| Data below |
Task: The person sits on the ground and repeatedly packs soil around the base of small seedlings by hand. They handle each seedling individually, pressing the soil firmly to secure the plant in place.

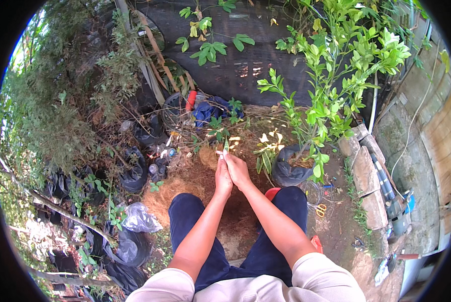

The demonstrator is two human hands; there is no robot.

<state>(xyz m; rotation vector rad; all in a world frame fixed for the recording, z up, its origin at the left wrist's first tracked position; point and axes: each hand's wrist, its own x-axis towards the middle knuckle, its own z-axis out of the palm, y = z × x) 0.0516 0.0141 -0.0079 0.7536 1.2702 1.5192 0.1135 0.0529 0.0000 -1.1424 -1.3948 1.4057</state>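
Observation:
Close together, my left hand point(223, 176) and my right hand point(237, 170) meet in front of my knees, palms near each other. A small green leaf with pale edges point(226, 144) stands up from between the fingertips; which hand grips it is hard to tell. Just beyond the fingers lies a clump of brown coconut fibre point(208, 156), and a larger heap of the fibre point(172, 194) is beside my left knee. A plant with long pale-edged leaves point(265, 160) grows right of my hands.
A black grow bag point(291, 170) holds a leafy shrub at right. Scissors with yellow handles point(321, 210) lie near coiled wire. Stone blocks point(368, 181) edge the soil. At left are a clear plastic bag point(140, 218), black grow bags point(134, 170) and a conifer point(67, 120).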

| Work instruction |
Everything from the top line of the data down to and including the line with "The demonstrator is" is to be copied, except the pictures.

| Answer space |
Task: The person sits on the ground and repeatedly packs soil around the base of small seedlings by hand. They handle each seedling individually, pressing the soil firmly to secure the plant in place.


The demonstrator is two human hands; there is no robot.

The reply is now complete.